Sleep-Disordered Breathing May Contribute to Cognitive Decline

As previously featured in aging in action, there is some evidence that sleep-disordered breathing (SDB) may contribute to cognitive impairment among older adults. If this is the case, treatment of SDB may be an effective way to prevent cognitive decline for many. A review in Current Neurology and Neuroscience Reports summarizes the existing research in this area, and presents a hypothetical model of how SDB may contribute to cognitive impairment.

One significant finding in the literature is that obstructive sleep apnea (OSA) and SDB are increasing in prevalence in the older adult population, the cause of which is unknown. Older adults with dementia appear to have a greater rate of sleep disorders than the general older adult population, though it is unclear whether one condition causes the other, or whether both share an underlying cause.

There seem to be a few plausible relationships between SDB and cognitive decline. It has been hypothesized that the oxygen deficit that can occur from OSA may explain some of the apparent relationship between SDB and cognitive impairment, though findings on the relationship between OSA and cognitive decline have been mixed. Some research suggests that younger adults with OSA are more vulnerable to suffering cognitive effects than are older adults with OSA, while some suggests that OSA may explain some cognitive impairment in older adults. Some researchers believe that it is through fragmentation and disruption of sleep that SDB can cause cognitive impairment, rather than through disrupted intake of oxygen, although the authors argue that the lack of oxygen has stronger evidence in the existing research. It has also been hypothesized that individuals with mild cognitive impairment (MCI) are more vulnerable to the effects of SDB than the general population.
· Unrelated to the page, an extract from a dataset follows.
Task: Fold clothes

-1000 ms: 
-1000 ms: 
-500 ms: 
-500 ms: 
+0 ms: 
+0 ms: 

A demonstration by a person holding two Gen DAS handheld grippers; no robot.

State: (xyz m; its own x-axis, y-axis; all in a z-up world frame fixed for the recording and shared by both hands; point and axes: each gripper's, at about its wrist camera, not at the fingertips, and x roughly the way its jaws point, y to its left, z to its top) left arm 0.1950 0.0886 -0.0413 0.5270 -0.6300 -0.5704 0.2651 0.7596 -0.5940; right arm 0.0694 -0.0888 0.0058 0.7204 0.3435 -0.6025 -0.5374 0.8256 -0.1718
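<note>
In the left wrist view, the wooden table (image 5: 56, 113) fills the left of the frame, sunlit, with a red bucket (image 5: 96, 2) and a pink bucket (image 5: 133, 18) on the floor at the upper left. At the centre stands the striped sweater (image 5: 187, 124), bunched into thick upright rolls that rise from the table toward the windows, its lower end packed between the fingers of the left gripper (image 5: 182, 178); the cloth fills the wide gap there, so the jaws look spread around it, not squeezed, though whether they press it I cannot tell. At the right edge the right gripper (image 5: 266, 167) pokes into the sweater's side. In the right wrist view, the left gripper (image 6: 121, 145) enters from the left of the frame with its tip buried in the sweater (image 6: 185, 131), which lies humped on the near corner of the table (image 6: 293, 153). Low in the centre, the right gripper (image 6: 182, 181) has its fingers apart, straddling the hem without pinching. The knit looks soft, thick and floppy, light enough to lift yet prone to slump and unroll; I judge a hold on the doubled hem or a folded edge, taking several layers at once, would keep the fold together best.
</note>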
The authors propose a model in which the lack of oxygen caused by OSA damages the vascular health of the individual, which can negatively impact the subject’s cognitive health through multiple pathways. The authors suggest that longitudinal studies be conducted to test the various hypotheses that have been suggested by the associations between SDB and cognitive decline, and to resolve the competing hypotheses on whether or not SDB affects cognition across age groups.


Zimmerman ME, Aloia MS. Sleep-disordered breathing and cognition in older adults. Current Neurology and Neuroscience Reports; (2012). 12: 537-546.